PROBLEM TO SOLVE: Find the line holding "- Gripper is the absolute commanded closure" in the entries below. Give it again exactly, along with every line after it up to and including the line holding "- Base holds".

RECORDED DATA:
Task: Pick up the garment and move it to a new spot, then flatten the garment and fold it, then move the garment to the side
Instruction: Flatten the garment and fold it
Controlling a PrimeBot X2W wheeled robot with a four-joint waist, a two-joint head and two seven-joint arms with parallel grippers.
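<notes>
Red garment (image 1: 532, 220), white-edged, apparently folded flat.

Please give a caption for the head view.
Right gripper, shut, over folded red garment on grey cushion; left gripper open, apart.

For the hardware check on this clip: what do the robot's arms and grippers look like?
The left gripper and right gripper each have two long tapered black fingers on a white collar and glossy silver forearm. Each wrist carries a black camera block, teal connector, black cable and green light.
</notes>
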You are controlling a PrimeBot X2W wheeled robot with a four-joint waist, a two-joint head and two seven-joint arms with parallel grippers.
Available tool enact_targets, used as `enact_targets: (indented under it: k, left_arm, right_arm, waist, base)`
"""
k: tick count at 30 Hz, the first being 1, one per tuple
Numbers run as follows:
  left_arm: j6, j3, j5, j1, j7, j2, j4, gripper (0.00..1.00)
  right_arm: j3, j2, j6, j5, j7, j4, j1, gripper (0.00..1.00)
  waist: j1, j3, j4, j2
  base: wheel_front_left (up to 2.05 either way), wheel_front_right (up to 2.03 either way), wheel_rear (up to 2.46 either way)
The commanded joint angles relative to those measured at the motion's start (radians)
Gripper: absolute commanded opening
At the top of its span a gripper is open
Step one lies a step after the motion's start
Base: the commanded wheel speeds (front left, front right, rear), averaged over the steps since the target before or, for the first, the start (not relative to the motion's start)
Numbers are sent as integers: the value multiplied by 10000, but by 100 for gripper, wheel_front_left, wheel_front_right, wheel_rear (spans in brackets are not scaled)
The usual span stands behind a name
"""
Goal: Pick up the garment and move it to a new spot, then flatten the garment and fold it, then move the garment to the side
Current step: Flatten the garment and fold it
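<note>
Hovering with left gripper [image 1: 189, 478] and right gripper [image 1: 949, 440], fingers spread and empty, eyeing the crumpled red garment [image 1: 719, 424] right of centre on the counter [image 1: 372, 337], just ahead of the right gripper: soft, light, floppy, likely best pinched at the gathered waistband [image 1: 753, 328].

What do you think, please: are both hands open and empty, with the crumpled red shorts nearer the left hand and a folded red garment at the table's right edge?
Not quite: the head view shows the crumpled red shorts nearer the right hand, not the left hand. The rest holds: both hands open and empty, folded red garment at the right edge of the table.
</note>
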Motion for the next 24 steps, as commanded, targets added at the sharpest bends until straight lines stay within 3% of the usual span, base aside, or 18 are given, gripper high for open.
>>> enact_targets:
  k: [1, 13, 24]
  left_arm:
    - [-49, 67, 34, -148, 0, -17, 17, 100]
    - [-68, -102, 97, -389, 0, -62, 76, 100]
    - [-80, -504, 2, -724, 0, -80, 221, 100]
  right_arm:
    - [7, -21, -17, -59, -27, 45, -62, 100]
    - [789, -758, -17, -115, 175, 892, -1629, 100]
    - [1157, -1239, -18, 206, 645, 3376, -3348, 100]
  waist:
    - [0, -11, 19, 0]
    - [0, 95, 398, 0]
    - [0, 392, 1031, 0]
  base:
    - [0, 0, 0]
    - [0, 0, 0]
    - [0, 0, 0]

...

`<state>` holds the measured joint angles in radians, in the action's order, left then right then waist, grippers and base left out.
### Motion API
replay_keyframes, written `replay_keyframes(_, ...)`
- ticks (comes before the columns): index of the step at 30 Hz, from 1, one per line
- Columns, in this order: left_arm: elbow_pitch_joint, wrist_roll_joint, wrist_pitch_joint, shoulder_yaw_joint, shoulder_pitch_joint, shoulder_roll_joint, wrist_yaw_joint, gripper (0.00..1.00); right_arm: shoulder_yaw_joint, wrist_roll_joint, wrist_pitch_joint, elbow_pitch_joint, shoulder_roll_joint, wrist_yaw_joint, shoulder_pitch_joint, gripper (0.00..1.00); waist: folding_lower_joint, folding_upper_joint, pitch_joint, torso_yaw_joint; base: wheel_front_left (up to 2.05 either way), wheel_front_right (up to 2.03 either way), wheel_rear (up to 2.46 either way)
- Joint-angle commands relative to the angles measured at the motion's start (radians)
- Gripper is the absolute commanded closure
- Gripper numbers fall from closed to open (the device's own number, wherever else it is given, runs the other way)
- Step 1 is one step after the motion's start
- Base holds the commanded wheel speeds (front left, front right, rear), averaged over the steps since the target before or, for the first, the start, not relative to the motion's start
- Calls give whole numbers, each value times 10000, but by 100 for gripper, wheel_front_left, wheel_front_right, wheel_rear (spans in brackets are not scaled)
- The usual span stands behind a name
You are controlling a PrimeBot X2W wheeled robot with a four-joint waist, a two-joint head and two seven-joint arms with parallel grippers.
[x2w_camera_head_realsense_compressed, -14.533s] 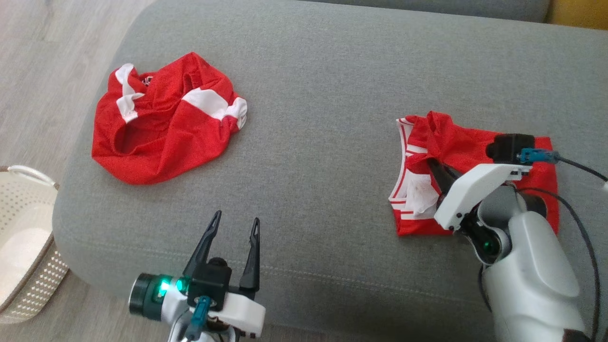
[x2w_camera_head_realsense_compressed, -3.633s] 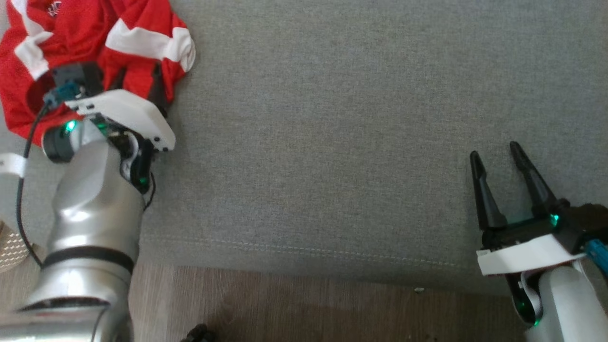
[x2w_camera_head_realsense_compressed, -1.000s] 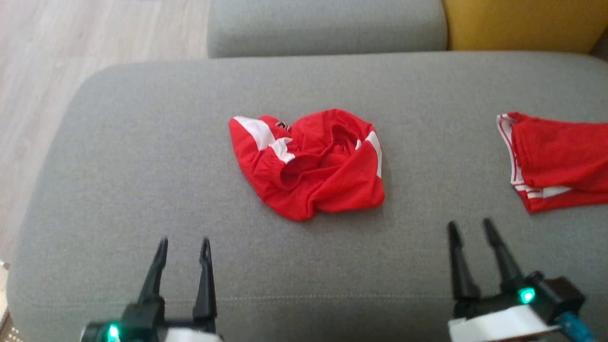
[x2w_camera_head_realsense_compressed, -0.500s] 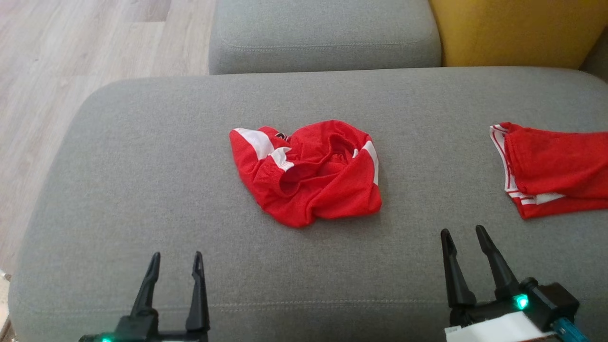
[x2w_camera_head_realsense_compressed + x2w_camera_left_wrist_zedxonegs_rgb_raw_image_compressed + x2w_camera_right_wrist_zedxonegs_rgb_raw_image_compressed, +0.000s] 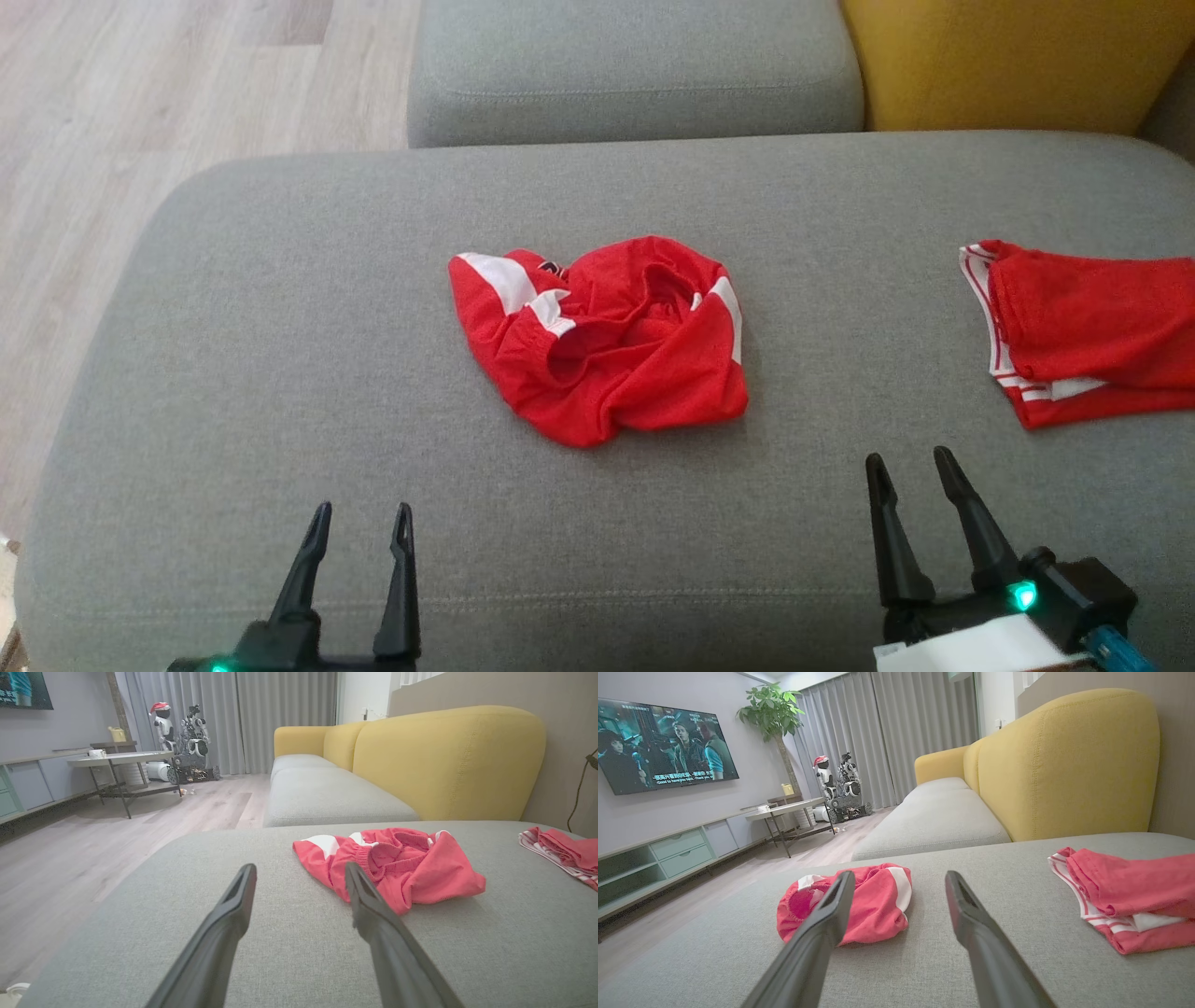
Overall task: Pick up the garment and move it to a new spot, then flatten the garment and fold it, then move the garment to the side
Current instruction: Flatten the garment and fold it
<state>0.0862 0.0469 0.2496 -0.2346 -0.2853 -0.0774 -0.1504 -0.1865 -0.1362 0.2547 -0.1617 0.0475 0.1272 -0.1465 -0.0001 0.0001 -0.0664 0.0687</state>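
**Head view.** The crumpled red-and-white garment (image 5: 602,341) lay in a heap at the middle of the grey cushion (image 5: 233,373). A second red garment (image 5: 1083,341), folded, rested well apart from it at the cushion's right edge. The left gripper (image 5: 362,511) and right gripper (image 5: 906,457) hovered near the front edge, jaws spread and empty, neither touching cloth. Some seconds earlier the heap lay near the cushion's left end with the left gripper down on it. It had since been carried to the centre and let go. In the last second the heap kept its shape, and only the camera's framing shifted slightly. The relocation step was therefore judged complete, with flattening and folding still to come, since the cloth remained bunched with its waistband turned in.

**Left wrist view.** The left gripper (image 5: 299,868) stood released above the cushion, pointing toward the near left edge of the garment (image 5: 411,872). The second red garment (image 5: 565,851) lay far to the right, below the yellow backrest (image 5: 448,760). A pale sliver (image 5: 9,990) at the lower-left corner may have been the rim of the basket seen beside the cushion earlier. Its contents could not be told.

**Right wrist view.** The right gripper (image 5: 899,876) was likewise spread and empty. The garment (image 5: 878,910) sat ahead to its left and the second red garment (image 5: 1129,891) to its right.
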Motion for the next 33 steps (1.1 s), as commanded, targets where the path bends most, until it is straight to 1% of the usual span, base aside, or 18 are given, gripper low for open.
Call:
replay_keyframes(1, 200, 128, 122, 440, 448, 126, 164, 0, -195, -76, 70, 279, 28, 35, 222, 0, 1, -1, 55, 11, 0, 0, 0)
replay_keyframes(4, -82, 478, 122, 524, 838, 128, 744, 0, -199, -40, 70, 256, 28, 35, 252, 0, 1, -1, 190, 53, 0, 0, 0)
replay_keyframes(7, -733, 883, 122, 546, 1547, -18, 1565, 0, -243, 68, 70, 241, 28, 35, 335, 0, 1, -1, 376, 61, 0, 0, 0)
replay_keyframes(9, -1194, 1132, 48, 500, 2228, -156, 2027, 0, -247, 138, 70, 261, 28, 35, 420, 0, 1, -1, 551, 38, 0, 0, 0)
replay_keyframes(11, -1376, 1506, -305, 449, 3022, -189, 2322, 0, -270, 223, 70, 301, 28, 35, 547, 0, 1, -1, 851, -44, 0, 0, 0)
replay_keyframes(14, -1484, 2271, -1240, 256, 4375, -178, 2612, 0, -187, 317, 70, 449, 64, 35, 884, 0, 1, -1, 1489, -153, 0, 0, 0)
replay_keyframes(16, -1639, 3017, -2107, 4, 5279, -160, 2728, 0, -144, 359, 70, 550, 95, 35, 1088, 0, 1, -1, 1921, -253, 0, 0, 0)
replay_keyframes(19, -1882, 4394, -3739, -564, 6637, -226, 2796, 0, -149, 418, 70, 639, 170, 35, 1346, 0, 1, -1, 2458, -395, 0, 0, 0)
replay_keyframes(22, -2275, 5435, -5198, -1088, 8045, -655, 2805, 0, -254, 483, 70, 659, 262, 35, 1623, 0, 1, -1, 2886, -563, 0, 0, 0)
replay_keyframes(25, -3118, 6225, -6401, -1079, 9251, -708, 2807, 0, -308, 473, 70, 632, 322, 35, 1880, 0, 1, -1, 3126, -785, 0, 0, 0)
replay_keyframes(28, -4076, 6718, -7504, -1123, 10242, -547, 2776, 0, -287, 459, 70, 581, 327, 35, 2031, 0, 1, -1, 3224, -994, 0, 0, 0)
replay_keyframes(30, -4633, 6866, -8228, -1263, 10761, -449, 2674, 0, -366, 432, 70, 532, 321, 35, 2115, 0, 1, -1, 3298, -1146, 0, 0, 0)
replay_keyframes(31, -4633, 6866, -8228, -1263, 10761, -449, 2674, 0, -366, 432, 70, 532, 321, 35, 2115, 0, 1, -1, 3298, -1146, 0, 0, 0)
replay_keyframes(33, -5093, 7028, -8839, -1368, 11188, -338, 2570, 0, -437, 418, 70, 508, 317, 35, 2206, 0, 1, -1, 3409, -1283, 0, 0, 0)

RESPONSE TO THE TASK:
- Gripper is the absolute commanded closure
- Gripper numbers fall from closed to open (the device's own number, wherever else it is given, runs the other way)
- Step 1 is one step after the motion's start
- Base holds the commanded wheel speeds (front left, front right, rear), averaged over the steps since the target before or, for the first, the start, not relative to the motion's start

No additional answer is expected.